● **EXERCISE DIRECTIONS**
Please output exactly the lines below, starting at the line that has "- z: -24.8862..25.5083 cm" and ending at the line that has "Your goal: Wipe", both included; leave out all pictures and include nothing else.

------ DATA BELOW ------

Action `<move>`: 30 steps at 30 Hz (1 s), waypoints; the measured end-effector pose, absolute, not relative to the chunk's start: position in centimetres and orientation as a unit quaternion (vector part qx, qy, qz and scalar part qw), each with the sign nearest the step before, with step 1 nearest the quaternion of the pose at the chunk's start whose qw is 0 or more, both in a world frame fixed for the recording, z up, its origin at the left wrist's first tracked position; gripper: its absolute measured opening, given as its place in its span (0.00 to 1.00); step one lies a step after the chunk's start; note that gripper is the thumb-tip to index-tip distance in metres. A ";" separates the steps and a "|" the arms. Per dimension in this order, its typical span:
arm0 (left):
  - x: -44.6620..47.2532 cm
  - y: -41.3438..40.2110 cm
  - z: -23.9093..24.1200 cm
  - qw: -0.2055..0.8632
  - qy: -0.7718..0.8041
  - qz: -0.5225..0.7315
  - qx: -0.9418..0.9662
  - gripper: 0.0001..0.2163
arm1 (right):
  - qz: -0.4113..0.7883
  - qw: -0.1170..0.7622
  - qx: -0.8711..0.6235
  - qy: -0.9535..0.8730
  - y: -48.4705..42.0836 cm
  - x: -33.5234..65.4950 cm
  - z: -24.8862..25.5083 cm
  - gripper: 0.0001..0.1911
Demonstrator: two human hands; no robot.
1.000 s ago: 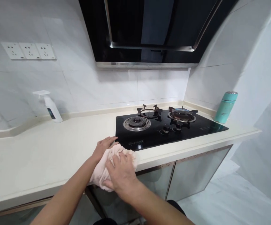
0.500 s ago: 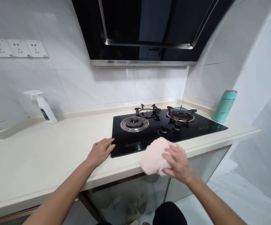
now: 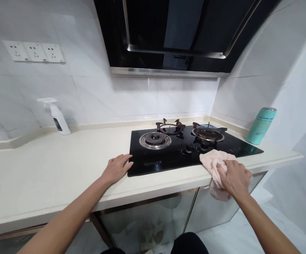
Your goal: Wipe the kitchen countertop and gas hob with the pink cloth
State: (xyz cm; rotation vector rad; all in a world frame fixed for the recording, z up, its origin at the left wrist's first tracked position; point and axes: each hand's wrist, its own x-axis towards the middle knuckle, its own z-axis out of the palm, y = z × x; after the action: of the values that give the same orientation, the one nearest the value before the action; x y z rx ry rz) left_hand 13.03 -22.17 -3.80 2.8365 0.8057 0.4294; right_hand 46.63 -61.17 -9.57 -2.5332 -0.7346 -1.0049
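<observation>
A pale pink cloth (image 3: 216, 160) is bunched under my right hand (image 3: 234, 176), whose fingers are closed on it. The cloth lies across the front edge of the black gas hob (image 3: 166, 157) and the counter, and part of it hangs over the edge. My left hand (image 3: 118, 167) rests flat on the counter, fingers outstretched, its fingertips touching the hob's left front corner. One pot stand (image 3: 171, 129) sits off its burner, behind the bare left burner (image 3: 155, 140); another stands over the right burner (image 3: 208, 134). Two black knobs (image 3: 189, 148) are near the hob's front.
A white spray bottle (image 3: 60, 119) stands at the back left of the cream counter (image 3: 63, 165). A turquoise flask (image 3: 261, 126) stands right of the hob. The black range hood (image 3: 174, 35) overhangs from above. Glass-fronted cabinets (image 3: 147, 218) are below the counter.
My right hand has moved right along the counter's front edge with the cloth, which is now more crumpled. My left hand stays in place. The view has shifted slightly.
</observation>
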 end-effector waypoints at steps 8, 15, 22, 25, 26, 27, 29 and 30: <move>13.0 -22.2 -4.2 0.074 0.257 0.170 0.948 0.26 | -0.208 0.114 -0.841 -0.486 -50.9 31.5 -3.9 0.15; 12.9 -22.2 -4.2 0.081 0.259 0.176 0.946 0.23 | -0.215 0.167 -0.704 -0.656 -43.8 22.0 -3.6 0.15; 13.0 -22.1 -4.3 0.067 0.267 0.167 0.947 0.23 | -0.184 0.190 -0.665 -0.698 -44.6 24.3 -3.5 0.12; 13.0 -22.2 -4.6 0.068 0.259 0.179 0.947 0.23 | -0.190 0.210 -0.669 -0.687 -45.6 24.2 -4.8 0.19; 13.0 -22.3 -4.6 0.076 0.258 0.184 0.945 0.23 | -0.192 0.218 -0.674 -0.679 -45.9 24.0 -5.2 0.22; 13.1 -22.3 -4.7 0.084 0.258 0.189 0.944 0.23 | -0.192 0.227 -0.680 -0.670 -46.1 23.7 -5.7 0.24; 13.1 -22.4 -4.8 0.103 0.261 0.198 0.939 0.23 | -0.183 0.241 -0.693 -0.654 -46.2 23.3 -6.1 0.25; 13.1 -22.4 -4.7 0.113 0.264 0.201 0.937 0.23 | -0.172 0.245 -0.699 -0.649 -46.1 23.3 -6.1 0.24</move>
State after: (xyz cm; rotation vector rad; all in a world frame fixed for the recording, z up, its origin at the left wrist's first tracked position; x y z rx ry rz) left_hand 13.13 -22.37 -4.66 2.7482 0.7733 0.5906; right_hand 23.28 -46.10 -6.05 -1.9083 -1.7714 -0.4700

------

● **RESULT**
  - z: -24.8862..25.5083 cm
  - gripper: 0.0001..0.1911
Demonstrator: two human hands; no robot.
1.000 s ago: 
0.500 s ago: 
now: 
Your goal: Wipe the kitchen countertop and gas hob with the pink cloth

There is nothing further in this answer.